It is estimated that there are over 300,000 not-for-profit organizations* operating in Canada. This number includes: charitable organizations, such as the Heart and Stroke Foundation and Community Living organizations; trade associations, such as the Roofing Contractors Association; professional groups such as the Institute of Chartered Accountants; professional regulatory groups such as the College of Teachers; business groups, such as the Chamber of Commerce; and quasi-government boards, such as the Blueberry Council or the regional health boards.
What these not-for-profit organizations (NPOs) all have in common, and what distinguishes them most from for-profit organizations, is that NPOs are generally led by a highly pro-active board of directors. This difference has enormous implications for the skills, abilities and characteristics that are required in the senior staff person hired by the board of directors to head the staff organization.

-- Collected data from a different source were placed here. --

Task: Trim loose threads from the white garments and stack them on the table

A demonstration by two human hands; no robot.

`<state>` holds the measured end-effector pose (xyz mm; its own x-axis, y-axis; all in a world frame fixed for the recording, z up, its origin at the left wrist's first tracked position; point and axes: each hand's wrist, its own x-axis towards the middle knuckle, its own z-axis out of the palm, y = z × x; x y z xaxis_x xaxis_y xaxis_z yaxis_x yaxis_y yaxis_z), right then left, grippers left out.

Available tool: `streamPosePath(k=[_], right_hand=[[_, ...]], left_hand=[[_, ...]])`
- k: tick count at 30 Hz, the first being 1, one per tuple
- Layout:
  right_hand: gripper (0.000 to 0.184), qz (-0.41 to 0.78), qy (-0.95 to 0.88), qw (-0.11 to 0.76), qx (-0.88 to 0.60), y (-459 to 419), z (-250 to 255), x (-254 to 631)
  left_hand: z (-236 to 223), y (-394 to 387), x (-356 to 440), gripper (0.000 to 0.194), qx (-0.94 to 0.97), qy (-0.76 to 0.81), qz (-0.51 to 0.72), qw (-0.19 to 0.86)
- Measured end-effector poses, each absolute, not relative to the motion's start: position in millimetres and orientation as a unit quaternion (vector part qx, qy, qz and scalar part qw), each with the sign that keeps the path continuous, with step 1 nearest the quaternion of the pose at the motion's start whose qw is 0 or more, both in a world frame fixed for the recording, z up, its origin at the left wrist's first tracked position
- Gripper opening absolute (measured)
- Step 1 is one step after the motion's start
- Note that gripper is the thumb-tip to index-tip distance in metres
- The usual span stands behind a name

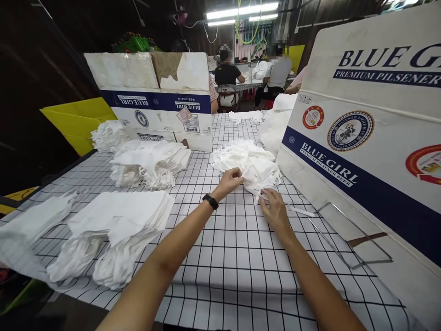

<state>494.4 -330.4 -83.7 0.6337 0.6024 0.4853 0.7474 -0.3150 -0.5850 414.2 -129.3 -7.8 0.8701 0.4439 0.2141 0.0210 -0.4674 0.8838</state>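
Note:
A loose pile of white cloth garments (246,158) lies in the middle of the checked table, its layers rumpled and its edges lacy or ruffled. At its near left edge my left hand (229,181), with a black band on the wrist, is closed in a pinch on the cloth. Lower down and to the right, my right hand (275,211) has its thumb and fingertips together on the near edge of a white garment. A narrow white strip (301,211) lies just right of that hand.
Stacks of white garments (120,214) sit at the left, with another stack (148,161) behind. Cardboard beer boxes (155,101) stand at the back left and along the right (365,138). A bent metal wire frame (365,264) leans by the right box. Other people sit farther back.

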Motion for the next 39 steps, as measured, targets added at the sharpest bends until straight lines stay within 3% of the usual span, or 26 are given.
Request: streamPosePath(k=[4,9,14,18,21,27,33,39], right_hand=[[0.059,-0.053,-0.485,0.427,-0.761,-328.5,-65.2,479.5],[0.028,-0.011,-0.596,0.394,-0.699,-324.2,-29.2,438.6],[0.025,0.041,-0.543,0.493,-0.678,-335.1,28.6,406.5],[0.020,0.063,-0.474,0.575,-0.664,-344.2,74.9,396.6],[0.020,0.068,-0.438,0.608,-0.659,-343.5,94.3,393.6],[0.032,0.130,-0.430,0.601,-0.661,-337.1,89.6,396.5],[0.031,0.097,-0.445,0.574,-0.680,-340.5,85.0,399.1],[0.028,0.097,-0.447,0.573,-0.680,-339.8,76.2,403.3]], left_hand=[[-2.9,-155.5,348.7,0.023,0.759,0.089,0.203,0.612],[9.0,-172.1,284.5,0.029,0.697,0.037,0.182,0.693],[54.8,-163.1,237.8,0.028,0.653,0.040,0.245,0.716],[83.7,-154.8,218.4,0.044,0.688,0.031,0.178,0.703],[83.9,-156.8,216.6,0.028,0.717,0.032,0.147,0.680],[78.0,-164.3,221.6,0.021,0.664,0.041,0.214,0.716],[80.4,-156.8,226.3,0.031,0.564,0.080,0.210,0.795],[74.6,-157.5,233.4,0.034,0.555,0.105,0.229,0.793]])
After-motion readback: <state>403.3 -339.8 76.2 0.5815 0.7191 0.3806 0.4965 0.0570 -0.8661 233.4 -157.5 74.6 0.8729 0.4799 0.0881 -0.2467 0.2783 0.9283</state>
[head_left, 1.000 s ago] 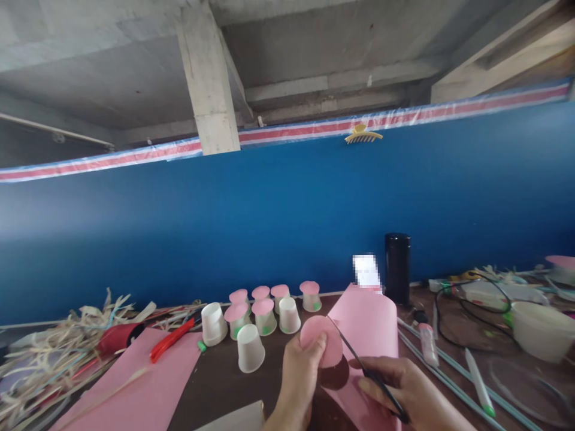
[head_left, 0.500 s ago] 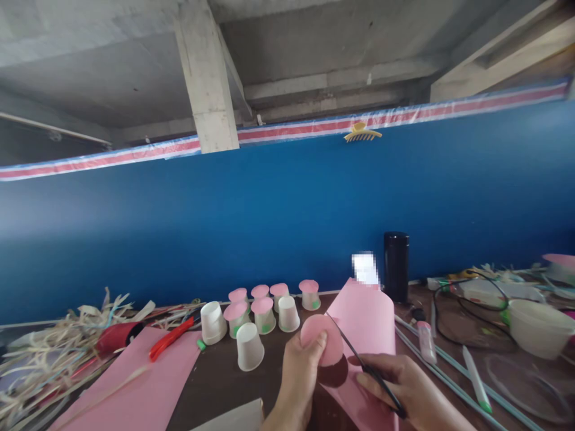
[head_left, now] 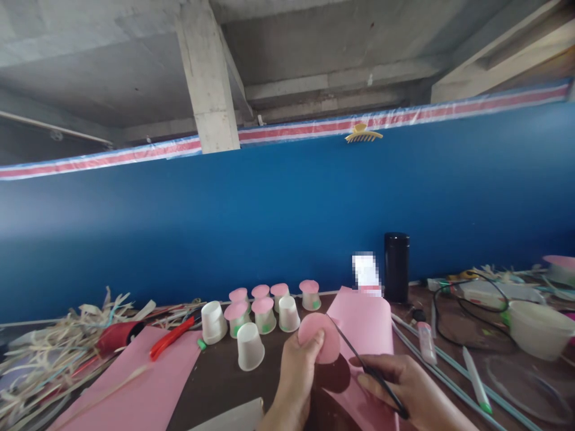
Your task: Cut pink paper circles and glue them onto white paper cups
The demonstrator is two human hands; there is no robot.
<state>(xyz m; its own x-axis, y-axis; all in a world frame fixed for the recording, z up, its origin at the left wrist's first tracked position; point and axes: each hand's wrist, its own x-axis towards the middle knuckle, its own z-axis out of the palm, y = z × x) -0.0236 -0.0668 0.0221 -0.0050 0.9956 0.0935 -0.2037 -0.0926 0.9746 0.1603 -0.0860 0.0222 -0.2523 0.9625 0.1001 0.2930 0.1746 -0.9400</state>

Imagine working in an organization where your “supervisor” changed regularly and without fail, every year. Imagine working as the head of an organization where you were responsible for overall administration and performance, but not for setting the strategic plan and major goals of the organization. Imagine working in an organization where many, perhaps the vast majority of your “workers” were not paid any remuneration, could come to and go from the workplace whenever they chose, and could semi-retire at any time without providing any forewarning.
Welcome to the world of the chief executive of a not-for-profit organization!
Are there skills and abilities that differentiate not-for-profit chief executives from their counterparts in the for-profit world? Absolutely! In addition to the skill-set that one would seek in the chief executive of any corporate organization, such as visionary and financial management skills, there are other important abilities that are especially needed for a not-for-profit organization. Three significant requirements for the not-for-profit chief executive are the ability to be a team player as well as a team leader; the ability to continually exercise diplomacy; and the ability to act as a coach to others in the organization, both up and down the organizational pyramid.
As a team player, the chief executive has to work closely with the volunteer board of directors in developing the strategic vision, strategic plan and major goals of the organization. This requires a cooperative approach that can be quite unlike the process followed in for-profit corporations where the chief executive may make these major decisions alone. In addition, as a team leader, the chief executive has to work to motivate the volunteers serving on the board and on committees without being able to offer financial incentives to encourage good performance and often without the ability to remove under-performers. This ability to get the collective group of staff and volunteers all performing at a maximum level within the constraints of the not-for-profit environment, is an important aspect of the chief executive’s role.
Diplomacy is a vital skill in not-for-profit management. Successful not-for-profit chief executives are accomplished at advancing their organization’s interests by working co-operatively with a diversity of other not-for-profit organizations, with business, with government and with political leaders. These chief executives will continually be forging and maintaining alliances with “like-minded” organizations in order to advance their own organization’s agenda. At the same time, within the not-for-profit organization itself, diplomacy will be needed in dealing with volunteers, as well as with the general membership and other stakeholders. While catch phrases used in the business world, such as “quality is job one” and “our strength is people” and “the customer is always right” may fall from favour and be dropped from the corporate world’s lexicon, they continue to be central to the successful operation of not-for-profit organizations.
Coaching is important in corporate organizations in order to develop future leaders within the employee ranks. But coaching normally involves providing guidance to those who will at some future date, follow the “coach” up the corporate ladder. Coaching in the not-for-profit world certainly includes this important work, but it also involves providing guidance to those who occupy the very top echelons in the organization. Coaching the members of the volunteer board of directors on media relations, on how best to inter-act with politicians and the political bureaucracy and on how best to fulfill their legal and governance responsibilities is an important function of the not-for-profit chief executive.
Make no mistake about it, corporate management skills are important for chief executives in the not-for-profit world. But the chief executive of a volunteer organization needs more. The chief executive cannot succeed without motivating and leading a unique team of paid and unpaid people. The chief executive cannot succeed without exercising superior diplomatic skills, when dealing with constituents, stakeholders, political masters and allies. The chief executive cannot succeed without being a coach for both the staff and the volunteers in the organization. Finding the right leader, who possesses the abilities of a successful corporate chief executive, as well as the additional abilities required in the not-for-profit world, is one of the unique challenges of the volunteer board of directors.
*Author’s Note: The generally accepted definition of a not-for-profit organization is that it is an organization that does not seek, as a primary organizational goal, to generate a profit (often called a surplus) on its operations. This does not mean that the not-for-profit organization cannot make an annual profit. Indeed, I advise not-for-profit organizations to generate a surplus on their activities, wherever possible, so that the organization will have the funds available to undertake, from time-to-time, those important projects that have no possibility of breaking even.